Ac­cord­ing to the char­ging doc­u­ments, Perri al­legedly re­ceived free auto re­pairs and tow­ing ser­vices, along with gifts of un­spe­cified video re­cord­ings and sea­food in ex­change for the pref­er­en­tial treat­ment he ar­ranged for South Philly busi­ness­man and former po­lice of­ficer Henry P. Al­fano.

Mean­while, the char­ging doc­u­ments claim, Perri hired Hird, 68, to work for Traffic Court in 1997as the judge’s per­son­al as­sist­ant. In 2001, Hird was named the court’s dir­ect­or of re­cords, an ad­min­is­trat­ive po­s­i­tion, upon Perri’s re­com­mend­a­tion. Hird, who formerly op­er­ated a floor­ing busi­ness, earned as much as $80,000 a year in salary from the court and was in line for a pen­sion.

Lowry, 58, al­legedly par­ti­cip­ated in the tick­et-fix­ing by grant­ing pref­er­en­tial treat­ment in cases re­com­men­ded to him and by re­com­mend­ing cases to oth­er judges for pref­er­en­tial treat­ment. The in­dict­ment did not identi­fy any spe­cif­ic be­ne­fits that Lowry re­ceived, but stated that he and oth­er judges gran­ted pref­er­en­tial treat­ment “be­cause of polit­ic­al sup­port (past, present and fu­ture)” that they had re­ceived or might re­ceive; as well as busi­ness, so­cial or oth­er re­la­tion­ships with the ac­cused traffic vi­ol­at­ors.

The charges lis­ted in the in­dict­ment in­clude con­spir­acy, wire fraud, mail fraud, per­jury, false state­ments to the FBI and aid­ing and abet­ting.

Perri is charged in­de­pend­ently with con­spir­acy, mail fraud, wire fraud and aid­ing and abet­ting.

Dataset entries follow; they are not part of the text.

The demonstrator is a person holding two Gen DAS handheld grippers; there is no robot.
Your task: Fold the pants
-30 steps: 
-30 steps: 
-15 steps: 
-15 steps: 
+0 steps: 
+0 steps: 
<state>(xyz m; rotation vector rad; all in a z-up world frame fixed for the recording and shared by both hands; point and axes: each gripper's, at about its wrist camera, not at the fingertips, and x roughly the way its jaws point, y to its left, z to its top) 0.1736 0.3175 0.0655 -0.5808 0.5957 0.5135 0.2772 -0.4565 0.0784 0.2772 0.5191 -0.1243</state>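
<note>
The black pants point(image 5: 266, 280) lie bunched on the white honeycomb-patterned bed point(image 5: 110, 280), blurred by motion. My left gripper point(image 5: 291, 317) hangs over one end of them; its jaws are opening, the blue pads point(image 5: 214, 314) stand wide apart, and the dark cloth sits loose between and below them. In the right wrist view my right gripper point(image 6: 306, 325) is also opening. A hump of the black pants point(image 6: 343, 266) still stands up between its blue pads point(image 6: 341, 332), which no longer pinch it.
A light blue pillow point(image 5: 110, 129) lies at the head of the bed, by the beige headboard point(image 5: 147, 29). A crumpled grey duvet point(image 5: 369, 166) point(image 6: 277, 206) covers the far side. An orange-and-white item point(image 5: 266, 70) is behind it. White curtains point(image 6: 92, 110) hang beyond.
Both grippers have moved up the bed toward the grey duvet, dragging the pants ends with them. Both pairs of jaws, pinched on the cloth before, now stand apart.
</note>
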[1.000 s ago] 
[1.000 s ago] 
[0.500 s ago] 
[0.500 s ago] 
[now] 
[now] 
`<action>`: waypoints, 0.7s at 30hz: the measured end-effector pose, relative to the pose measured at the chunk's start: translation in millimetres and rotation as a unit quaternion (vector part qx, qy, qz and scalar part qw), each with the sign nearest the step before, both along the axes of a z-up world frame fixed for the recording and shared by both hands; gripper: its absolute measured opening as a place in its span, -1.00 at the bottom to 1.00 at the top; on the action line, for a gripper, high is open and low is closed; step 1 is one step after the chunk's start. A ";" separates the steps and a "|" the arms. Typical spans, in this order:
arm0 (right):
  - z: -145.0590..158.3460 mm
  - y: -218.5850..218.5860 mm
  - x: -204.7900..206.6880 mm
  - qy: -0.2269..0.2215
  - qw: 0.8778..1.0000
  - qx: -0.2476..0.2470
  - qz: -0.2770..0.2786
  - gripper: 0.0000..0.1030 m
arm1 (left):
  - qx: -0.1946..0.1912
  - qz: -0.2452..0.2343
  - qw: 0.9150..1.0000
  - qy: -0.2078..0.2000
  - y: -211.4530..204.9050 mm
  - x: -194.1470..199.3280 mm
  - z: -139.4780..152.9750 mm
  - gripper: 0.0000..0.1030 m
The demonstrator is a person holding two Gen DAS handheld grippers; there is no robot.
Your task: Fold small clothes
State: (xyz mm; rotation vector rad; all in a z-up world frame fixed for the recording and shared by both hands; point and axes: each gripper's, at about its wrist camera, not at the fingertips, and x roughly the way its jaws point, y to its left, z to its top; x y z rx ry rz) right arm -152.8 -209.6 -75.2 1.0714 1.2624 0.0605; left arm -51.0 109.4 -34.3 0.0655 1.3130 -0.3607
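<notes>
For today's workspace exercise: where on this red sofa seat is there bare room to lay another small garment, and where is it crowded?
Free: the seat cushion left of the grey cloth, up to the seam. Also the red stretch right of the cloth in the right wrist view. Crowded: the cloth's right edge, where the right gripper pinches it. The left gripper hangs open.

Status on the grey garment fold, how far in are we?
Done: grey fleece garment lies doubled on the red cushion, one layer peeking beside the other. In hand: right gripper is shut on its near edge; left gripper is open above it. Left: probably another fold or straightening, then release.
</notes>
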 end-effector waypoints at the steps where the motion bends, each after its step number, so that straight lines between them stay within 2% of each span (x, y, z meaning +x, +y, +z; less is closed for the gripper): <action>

The oth­er ju­di­cial de­fend­ants in­clude sit­ting Traffic Court Judge Mi­chael Sul­li­van; former Traffic Court judges Robert Mul­grew, Wil­lie Sing­let­ary and Thomas­ine Tynes; Chester County Ma­gis­teri­al Dis­trict Judge Mark A. Bruno; Bucks County Seni­or Ma­gis­teri­al Dis­trict Judge H. War­ren Ho­ge­land; and Delaware County Seni­or Dis­trict Judge Ken­neth Miller. The sub­urb­an judges served vary­ing ten­ures on Traffic Court by ap­point­ment to fill va­can­cies on the bench.

Cen­ter City-based busi­ness­man Robert Moy was also charged in the con­spir­acy.

Au­thor­it­ies re­leased each of the de­fend­ants on $20,000 bail, but did not re­quire them to post any cash or as­sets.